In 2013, the Supreme Court struck down a provision of the 1965 Voting Rights Act that required certain states and localities with a history of racial discrimination to get changes to their election laws approved by the federal government. That decision prompted a wave of voter ID laws, closures of polling places and new requirements to demonstrate proof of citizenship.
Back-end hurdles have also emerged, including thousands of ballots being rejected for things like voter signatures. Another ruling from the high court this year makes legally fighting such restrictions more difficult.
“These voter suppression laws are coming fast and furious. … I don’t think that it’s over. I think we should expect more to happen,” Ifill said.
Still, Ifill noted ongoing efforts from legal organizations and advocacy groups to bring lawsuits and to mobilize voters of color. Such organizing played a key role in President Joe Biden’s victory and wins for Democrats in Georgia’s U.S. Senate runoff races earlier this year. But litigation and mobilization remain limited without action from Congress to enact broader protections, Ifill said.
“We are playing whack-a-mole. Litigation will not do it alone. Organizing can’t do it alone. We need this legislation,” she said. “I have said that failure is not an option because the stakes are so high. We are really at a critical moment.”
Congress has made some moves: This week Rep. Terri Sewell of Alabama introduced the John R. Lewis Voting Rights Advancement Act of 2021, which would restore and bolster provisions from the 1965 VRA. This month lawmakers in the House and Senate also introduced the Native American Voting Rights Act to counter challenges faced by Indigenous people on reservations, including nontraditional mailing addresses and long distances from polling places or ballot drop boxes. Ifill said she and her team have conversations with lawmakers across the political spectrum and members of the Biden administration to emphasize the importance of such legislation.
“No civil rights progress has ever been made in this country without a full complement of tools being brought to bear, to make pressure for change,” Ifill said.

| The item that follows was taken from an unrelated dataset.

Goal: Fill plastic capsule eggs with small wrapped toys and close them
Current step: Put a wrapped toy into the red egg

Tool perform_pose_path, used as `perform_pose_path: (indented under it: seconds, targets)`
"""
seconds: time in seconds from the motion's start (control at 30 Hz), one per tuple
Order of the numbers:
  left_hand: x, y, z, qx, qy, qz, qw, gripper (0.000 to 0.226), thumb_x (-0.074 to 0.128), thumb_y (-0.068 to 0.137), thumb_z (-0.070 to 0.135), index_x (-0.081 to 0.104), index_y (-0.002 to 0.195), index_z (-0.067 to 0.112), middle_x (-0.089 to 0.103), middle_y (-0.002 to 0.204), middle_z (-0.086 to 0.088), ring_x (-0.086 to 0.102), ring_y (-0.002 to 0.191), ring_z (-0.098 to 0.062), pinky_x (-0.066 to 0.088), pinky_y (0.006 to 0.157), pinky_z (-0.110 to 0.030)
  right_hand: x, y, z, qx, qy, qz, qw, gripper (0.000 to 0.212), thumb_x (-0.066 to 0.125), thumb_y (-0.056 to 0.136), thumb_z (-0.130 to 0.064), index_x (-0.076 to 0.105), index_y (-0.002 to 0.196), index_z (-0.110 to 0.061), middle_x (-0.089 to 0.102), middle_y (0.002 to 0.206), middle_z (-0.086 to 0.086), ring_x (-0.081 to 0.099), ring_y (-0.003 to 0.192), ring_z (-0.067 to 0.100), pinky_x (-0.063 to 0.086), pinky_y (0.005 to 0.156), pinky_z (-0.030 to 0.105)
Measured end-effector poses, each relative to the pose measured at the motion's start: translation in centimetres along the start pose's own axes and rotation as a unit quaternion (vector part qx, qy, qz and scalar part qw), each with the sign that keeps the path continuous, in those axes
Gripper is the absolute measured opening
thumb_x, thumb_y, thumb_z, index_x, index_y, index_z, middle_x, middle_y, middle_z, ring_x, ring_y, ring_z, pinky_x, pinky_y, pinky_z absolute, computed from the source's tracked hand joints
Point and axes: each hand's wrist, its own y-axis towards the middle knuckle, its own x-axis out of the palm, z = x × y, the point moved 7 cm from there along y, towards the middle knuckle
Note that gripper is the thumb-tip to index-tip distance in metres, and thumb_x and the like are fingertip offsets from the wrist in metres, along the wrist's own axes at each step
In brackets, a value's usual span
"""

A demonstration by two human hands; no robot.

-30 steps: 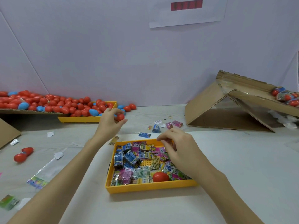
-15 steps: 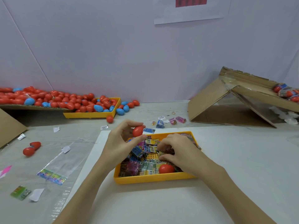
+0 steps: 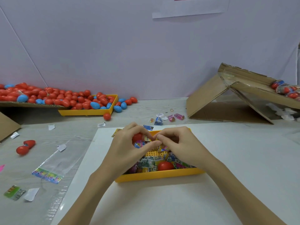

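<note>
Over the yellow tray [image 3: 159, 175] of wrapped toys [image 3: 147, 163], the left hand [image 3: 128, 150] has a red capsule egg [image 3: 137, 137] in its grip while the right hand [image 3: 180, 143] pinches at something by it, unclear what. Opening the egg seems the step in hand; next, a toy must go inside.

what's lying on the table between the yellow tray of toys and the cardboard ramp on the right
In the head view, a few loose wrapped toys and paper scraps lie between the yellow tray and the cardboard ramp. A rubber band lies farther back.
</note>
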Motion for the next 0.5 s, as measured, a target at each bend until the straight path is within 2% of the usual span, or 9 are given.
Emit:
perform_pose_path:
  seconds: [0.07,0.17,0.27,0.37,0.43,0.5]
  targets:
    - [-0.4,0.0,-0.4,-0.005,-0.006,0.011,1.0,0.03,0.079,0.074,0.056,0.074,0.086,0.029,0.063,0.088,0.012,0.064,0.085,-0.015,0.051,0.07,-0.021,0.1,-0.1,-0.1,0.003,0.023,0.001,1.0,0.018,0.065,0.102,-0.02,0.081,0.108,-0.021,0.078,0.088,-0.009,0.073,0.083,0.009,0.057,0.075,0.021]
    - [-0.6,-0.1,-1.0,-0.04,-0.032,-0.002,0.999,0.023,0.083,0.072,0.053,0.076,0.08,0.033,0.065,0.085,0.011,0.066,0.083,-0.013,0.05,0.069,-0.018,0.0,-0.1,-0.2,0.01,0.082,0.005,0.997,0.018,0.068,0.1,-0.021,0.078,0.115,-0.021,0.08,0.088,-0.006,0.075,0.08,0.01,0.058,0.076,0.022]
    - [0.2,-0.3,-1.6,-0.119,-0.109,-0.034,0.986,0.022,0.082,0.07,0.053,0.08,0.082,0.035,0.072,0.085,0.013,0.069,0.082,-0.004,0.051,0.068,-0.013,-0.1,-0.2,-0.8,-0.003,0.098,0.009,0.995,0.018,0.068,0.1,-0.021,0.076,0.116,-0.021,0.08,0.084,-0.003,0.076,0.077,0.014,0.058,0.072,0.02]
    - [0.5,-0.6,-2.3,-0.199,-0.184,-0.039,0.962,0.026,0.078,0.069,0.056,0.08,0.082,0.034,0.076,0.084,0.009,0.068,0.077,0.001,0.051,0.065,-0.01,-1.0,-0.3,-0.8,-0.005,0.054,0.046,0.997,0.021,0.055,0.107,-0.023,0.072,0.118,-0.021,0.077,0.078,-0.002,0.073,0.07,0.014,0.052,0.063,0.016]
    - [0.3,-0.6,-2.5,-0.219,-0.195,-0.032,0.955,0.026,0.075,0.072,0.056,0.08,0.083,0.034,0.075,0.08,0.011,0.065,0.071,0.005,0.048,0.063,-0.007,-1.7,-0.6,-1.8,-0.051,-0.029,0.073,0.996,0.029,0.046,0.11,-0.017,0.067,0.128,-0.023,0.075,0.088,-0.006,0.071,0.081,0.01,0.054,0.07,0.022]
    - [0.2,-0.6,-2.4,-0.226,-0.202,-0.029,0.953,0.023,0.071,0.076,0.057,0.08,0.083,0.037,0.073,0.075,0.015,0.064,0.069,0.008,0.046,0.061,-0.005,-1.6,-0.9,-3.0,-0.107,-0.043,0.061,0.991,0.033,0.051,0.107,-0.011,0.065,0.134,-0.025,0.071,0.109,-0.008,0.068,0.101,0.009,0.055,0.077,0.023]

Ifill said she is seeing signs of a changing attitude about the importance of voting rights, which she said was underscored by the way former President Donald Trump’s challenge to the 2020 election results culminated in the January 6 attack on the U.S. Capitol.
“While people believed that this was a niche issue that only affected one part of the population in one part of the country, they did not understand that it was a poison pill that would bring the whole democracy down,” she said.

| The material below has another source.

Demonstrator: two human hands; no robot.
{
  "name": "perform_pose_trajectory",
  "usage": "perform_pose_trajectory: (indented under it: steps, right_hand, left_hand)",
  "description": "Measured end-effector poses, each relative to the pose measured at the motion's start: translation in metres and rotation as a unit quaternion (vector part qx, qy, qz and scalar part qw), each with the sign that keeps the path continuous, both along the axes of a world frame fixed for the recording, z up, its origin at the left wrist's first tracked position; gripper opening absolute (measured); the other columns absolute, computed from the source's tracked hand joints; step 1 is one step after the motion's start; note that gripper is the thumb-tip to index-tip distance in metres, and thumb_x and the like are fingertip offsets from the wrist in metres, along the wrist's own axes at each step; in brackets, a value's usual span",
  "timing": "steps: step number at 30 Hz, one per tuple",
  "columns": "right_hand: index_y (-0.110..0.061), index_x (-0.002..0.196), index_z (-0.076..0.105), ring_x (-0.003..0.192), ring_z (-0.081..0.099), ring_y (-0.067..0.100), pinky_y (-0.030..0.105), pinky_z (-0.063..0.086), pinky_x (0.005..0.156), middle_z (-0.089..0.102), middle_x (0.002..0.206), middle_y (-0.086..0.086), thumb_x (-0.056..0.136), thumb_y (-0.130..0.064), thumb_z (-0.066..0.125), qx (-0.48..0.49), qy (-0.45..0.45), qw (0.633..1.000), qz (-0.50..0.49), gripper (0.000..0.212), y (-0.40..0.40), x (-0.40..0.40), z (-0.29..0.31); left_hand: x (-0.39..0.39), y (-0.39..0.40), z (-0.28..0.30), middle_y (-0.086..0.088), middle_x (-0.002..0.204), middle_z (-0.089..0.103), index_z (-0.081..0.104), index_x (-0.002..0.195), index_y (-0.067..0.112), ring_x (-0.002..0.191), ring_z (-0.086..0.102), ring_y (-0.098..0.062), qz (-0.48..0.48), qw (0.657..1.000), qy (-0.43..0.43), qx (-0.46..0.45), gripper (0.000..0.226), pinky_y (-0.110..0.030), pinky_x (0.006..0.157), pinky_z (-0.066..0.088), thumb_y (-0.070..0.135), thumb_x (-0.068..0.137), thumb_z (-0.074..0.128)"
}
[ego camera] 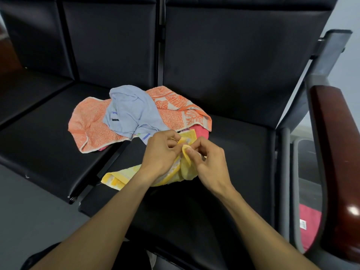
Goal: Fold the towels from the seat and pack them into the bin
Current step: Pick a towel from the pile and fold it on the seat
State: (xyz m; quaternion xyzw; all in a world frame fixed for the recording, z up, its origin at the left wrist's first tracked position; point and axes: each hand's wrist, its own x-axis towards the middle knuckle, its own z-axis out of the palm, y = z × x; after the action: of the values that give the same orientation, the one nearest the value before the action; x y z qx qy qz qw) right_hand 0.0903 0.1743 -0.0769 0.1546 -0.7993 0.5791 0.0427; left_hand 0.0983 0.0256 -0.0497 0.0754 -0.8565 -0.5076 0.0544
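Nearest us, our left hand (pixel 161 152) and right hand (pixel 208 162) both pinch corners of the yellow towel (pixel 116 179) on the seat (pixel 233 152), fingers curled: finding edges, fold not begun. Next we spread it flat. Beyond, orange towel (pixel 89 125) and blue towel (pixel 132 112) wait.

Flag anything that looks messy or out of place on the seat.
The blue towel lies crumpled on the orange towel, a pink towel poking out beneath. None are folded. Both hands pinch the bunched yellow towel.
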Motion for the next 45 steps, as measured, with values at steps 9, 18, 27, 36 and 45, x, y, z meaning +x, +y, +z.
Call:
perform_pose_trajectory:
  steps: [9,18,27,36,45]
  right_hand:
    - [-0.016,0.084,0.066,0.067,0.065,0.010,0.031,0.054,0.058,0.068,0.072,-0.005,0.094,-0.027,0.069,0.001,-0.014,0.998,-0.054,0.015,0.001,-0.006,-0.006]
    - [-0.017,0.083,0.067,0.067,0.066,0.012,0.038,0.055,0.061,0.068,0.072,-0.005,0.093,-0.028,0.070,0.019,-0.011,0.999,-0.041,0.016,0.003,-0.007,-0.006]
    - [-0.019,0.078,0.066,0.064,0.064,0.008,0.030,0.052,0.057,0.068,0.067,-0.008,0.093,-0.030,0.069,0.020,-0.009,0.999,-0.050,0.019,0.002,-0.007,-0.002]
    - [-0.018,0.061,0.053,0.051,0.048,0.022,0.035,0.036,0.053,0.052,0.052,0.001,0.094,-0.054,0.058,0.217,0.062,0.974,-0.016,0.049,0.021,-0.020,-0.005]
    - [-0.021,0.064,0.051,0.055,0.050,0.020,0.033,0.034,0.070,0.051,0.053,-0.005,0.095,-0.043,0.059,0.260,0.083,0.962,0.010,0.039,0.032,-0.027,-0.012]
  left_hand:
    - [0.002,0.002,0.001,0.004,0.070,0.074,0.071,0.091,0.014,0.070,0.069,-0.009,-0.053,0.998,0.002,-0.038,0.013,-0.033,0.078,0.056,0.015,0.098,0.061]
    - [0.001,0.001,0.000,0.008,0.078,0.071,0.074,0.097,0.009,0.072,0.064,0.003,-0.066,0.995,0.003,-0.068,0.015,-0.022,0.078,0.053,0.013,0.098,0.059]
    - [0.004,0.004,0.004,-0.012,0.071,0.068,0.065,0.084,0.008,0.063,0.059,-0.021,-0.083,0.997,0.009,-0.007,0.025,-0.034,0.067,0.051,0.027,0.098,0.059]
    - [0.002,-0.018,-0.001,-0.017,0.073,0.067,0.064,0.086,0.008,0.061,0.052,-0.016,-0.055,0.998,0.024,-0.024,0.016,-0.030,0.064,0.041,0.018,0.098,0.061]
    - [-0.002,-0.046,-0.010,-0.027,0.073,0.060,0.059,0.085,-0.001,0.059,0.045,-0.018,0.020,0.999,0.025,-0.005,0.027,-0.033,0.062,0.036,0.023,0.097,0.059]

While protecting voting access and election integrity is crucial, Ifill said lawmakers and advocates also need to strengthen people’s faith in the electoral process, which has not always led to substantive change for historically marginalized groups.
“People need to see the translation of their vote into a transformation in their lives. And that’s what real representation is supposed to deliver,” she said. “Until we start delivering on that, we will continue to have what we have in this country, which are abysmal turnout rates in elections, particularly in off-year elections.”